10G Optimizer Statistics Gathering
Part 1 of this three part series will provide a high-level overview of optimizer statistics. Part 2 will focus on maintenance windows that control when automatic statistics gathering jobs run. In part 3, we’ll learn how to use 10G EM R2 to ensure that the optimizer has the correct statistical information it needs to generate optimal access paths.
So little is known about the inner-workings of the cost based optimizer that is often called the Oracle database's "little black box." The optimizer's job is to analyze the statement being executed and determine the most efficient access path to the data for that statement. Craig Mullins provides an excellent description of a database optimizer in The DB2 Developer's Guide "the optimizer is equivalent to an expert system. An expert system is a standard set of rules when combined with situational data can return an expert opinion."
The cost based optimizer uses statistics generated by the DBMS_STATS procedure as the situational data when creating its expert opinion on which access path to the data is most optimal. These statistics are stored in the data dictionary and describe the data object's space characteristics, data uniqueness and data distribution.
The cost-based optimizer is only as good as the statistics it uses as input. Statistics collections should be run on a regular basis to ensure that the statistics are current (representative of the data being accessed). The optimizer is then able to create a highly accurate access path that is based on the least cost. If statistics are not available, the optimizer uses an algorithm to calculate the statistics, which often leads to "less than optimal" access paths. In other words, Oracle guesses and it is usually not a very good guesser.
You can start your education on the different access paths that are available to the optimizer by reading Oracle's Database Performance Tuning Guide that is provided in each Oracle release's documentation. Before you buy third-party books on any topic, I highly suggest that you read Oracle's documentation first.
CPU and I/O
Performance Statistics
Before we begin our discussion on object statistics, let's spend a few minutes
discussing the system performance statistics that are used as input to the optimizer.

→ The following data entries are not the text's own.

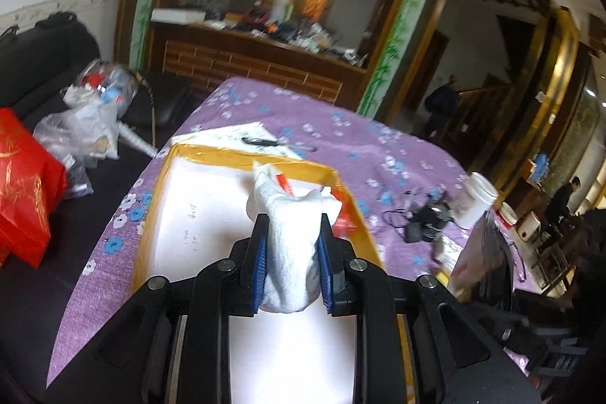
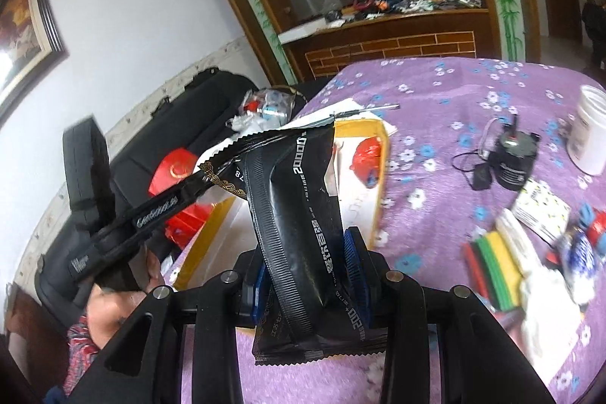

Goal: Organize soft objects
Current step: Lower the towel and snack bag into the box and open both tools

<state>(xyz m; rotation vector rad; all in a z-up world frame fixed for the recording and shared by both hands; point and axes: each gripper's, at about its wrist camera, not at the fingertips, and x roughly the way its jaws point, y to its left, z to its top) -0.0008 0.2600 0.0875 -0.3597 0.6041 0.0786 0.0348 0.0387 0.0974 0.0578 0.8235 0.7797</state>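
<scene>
Left gripper (image 1: 291, 245), wrist view: fingers (image 1: 257, 252) clenched on a white sock (image 1: 288, 245), blue pads pressing both flanks, bulk of the cloth bunched between them and a loose end spilling toward 12 o'clock. Held mid-body, presumably so the limp fabric cannot slip or trail. Poised over the white floor of a yellow-rimmed box (image 1: 159, 199), the likely collecting place for soft items; sock apparently not yet set down.

Right gripper (image 2: 308, 265), wrist view: fingers (image 2: 356, 264) grasping a black packet (image 2: 299, 214), pinched near its lower half, long axis running toward 12 o'clock, serrated top edge leaning to 10 o'clock. Gripped across the narrow width, probably because a flat pouch offers no other firm purchase. Same box (image 2: 382, 154) lying just beyond the packet at 12 o'clock, a red bundle (image 2: 365, 154) already inside.

On the purple floral counter (image 2: 435, 93) at 3 o'clock: white jar (image 2: 591, 135), black device (image 2: 511, 158) with cord, striped cloth stack (image 2: 492, 271). Left outside the box, apparently awaiting sorting or irrelevant. Left gripper's body (image 2: 98, 192) visible at 9 o'clock, beside the box.
</scene>
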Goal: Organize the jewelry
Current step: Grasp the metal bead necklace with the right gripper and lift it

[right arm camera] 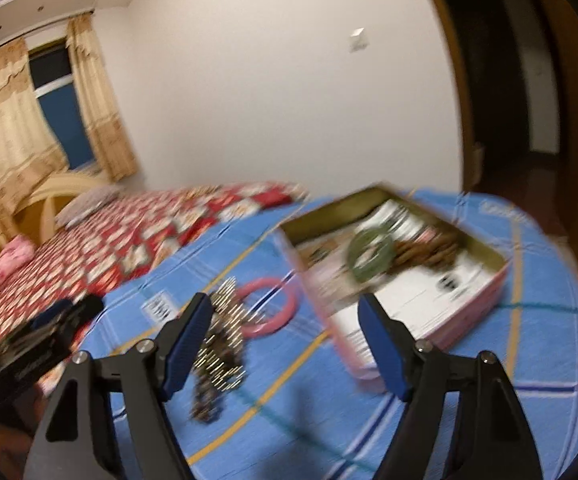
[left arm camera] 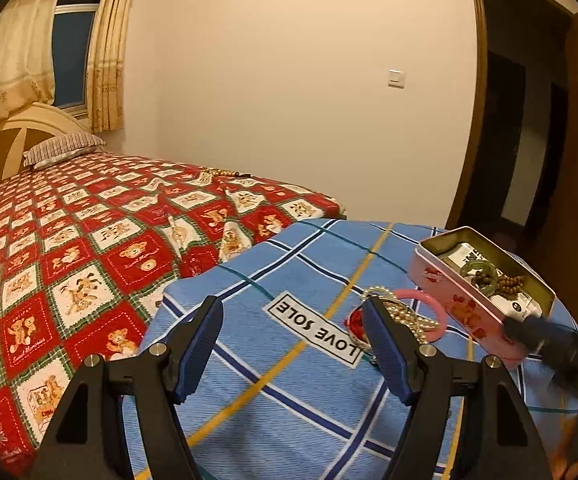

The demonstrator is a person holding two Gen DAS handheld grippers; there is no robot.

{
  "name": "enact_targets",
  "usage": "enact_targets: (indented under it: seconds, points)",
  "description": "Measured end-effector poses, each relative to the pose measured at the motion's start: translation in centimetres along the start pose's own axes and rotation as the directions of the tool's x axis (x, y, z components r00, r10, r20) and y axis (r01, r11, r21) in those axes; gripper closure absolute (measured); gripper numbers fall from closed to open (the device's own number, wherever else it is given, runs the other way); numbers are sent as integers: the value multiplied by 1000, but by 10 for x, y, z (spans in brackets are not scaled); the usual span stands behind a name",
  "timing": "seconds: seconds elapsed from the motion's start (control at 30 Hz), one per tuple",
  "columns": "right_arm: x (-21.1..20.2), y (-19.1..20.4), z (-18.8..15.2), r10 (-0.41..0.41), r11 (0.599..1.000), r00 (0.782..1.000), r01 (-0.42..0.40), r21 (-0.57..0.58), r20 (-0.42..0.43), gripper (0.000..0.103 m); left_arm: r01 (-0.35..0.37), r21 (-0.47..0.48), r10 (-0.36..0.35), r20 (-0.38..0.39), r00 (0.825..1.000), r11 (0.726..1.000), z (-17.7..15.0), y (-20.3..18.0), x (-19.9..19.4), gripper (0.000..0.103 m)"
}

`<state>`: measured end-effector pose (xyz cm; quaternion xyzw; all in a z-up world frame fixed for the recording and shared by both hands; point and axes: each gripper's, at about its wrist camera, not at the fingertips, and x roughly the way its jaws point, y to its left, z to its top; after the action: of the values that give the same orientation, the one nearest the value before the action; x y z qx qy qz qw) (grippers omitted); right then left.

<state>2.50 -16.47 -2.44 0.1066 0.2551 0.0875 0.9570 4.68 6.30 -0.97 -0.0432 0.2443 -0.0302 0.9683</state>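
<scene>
An open pink tin box (left arm camera: 465,300) (right arm camera: 441,320) stands on a blue plaid cloth (left arm camera: 289,380). It holds a green bangle (right arm camera: 369,254) and brown wooden beads (right arm camera: 429,252). Beside it lie a pink bangle (left arm camera: 435,312) (right arm camera: 267,312), a pearl necklace (left arm camera: 405,316) (right arm camera: 221,344) and a red ornament (left arm camera: 357,322). My left gripper (left arm camera: 289,348) is open and empty, just short of the pearls. My right gripper (right arm camera: 285,340) is open and empty, above the cloth between the pearls and the box; its view is blurred.
The cloth-covered table stands against a bed with a red bear-pattern quilt (left arm camera: 69,248). A string of beads (left arm camera: 225,174) lies on the far side of the bed. A wall, a curtained window (left arm camera: 73,48) and a dark doorway (left arm camera: 529,120) are behind.
</scene>
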Motion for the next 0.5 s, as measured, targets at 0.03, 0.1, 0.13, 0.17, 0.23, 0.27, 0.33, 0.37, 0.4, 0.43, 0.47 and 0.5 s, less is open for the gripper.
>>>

Don't confuse system performance statistics with database performance statistics
that are accessed using the V$ tables. We are discussing the system's CPU and
I/O performance and utilization.
In Oracle 10G, the optimizer takes CPU and I/O costs into consideration during query optimization. If the optimizer understands what the performance characteristics are for I/O and CPU, it will be more effective at query optimization. Current system statistics allow the optimizer to make more intelligent decisions during the optimization process, which ultimately results in higher quality access paths being generated.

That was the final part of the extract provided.